··· INPUT DATA ···
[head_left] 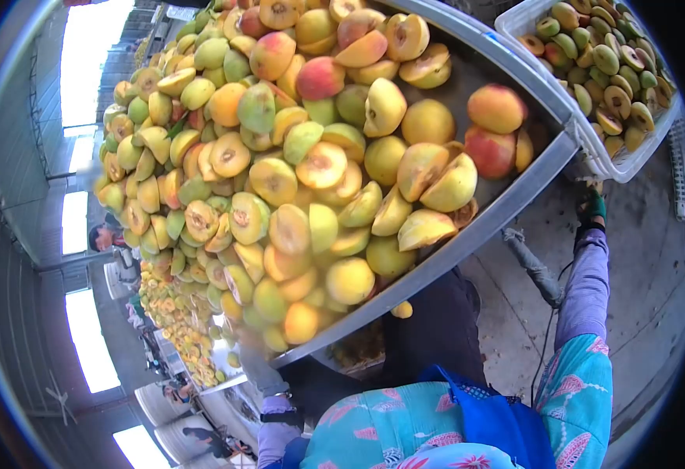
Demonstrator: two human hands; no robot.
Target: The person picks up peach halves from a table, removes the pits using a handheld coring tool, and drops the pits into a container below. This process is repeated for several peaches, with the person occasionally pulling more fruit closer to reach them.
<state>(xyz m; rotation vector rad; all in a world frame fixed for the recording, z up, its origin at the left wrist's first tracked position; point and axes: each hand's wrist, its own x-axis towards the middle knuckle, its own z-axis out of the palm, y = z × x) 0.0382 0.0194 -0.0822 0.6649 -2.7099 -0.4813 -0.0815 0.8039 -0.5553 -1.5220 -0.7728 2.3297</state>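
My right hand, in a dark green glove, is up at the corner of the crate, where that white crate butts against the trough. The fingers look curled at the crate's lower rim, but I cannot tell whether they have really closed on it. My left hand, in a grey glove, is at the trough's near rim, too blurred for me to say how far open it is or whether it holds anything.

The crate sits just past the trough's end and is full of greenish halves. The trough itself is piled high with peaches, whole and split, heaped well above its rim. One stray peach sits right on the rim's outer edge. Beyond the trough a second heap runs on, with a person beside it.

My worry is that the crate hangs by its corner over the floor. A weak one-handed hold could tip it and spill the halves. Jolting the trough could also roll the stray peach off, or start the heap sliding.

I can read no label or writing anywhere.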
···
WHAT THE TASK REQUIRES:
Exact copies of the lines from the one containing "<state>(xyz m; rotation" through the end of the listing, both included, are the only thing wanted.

WRITTEN SOLUTION:
<state>(xyz m; rotation vector rad; all in a world frame fixed for the recording, z up, its origin at the left wrist's first tracked position; point and axes: each hand's wrist, its own x-axis towards the middle knuckle, its own z-axis out of the palm, y = z × x) 0.0382 0.0194 -0.0822 0.6649 -2.7099 -0.4813 -0.0815 0.8039 -0.5553 -1.5220 -0.7728 2.3297</state>
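My right hand, in a dark green glove, is up at the corner of the crate, where that white crate butts against the trough. The fingers look curled at the crate's lower rim, but I cannot tell whether they have really closed on it. My left hand, in a grey glove, is at the trough's near rim, too blurred for me to say how far open it is or whether it holds anything.

The crate sits just past the trough's end and is full of greenish halves. The trough itself is piled high with peaches, whole and split, heaped well above its rim. One stray peach sits right on the rim's outer edge. Beyond the trough a second heap runs on, with a person beside it.

My worry is that the crate hangs by its corner over the floor. A weak one-handed hold could tip it and spill the halves. Jolting the trough could also roll the stray peach off, or start the heap sliding.

I can read no label or writing anywhere.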

There is nothing more to add to the answer.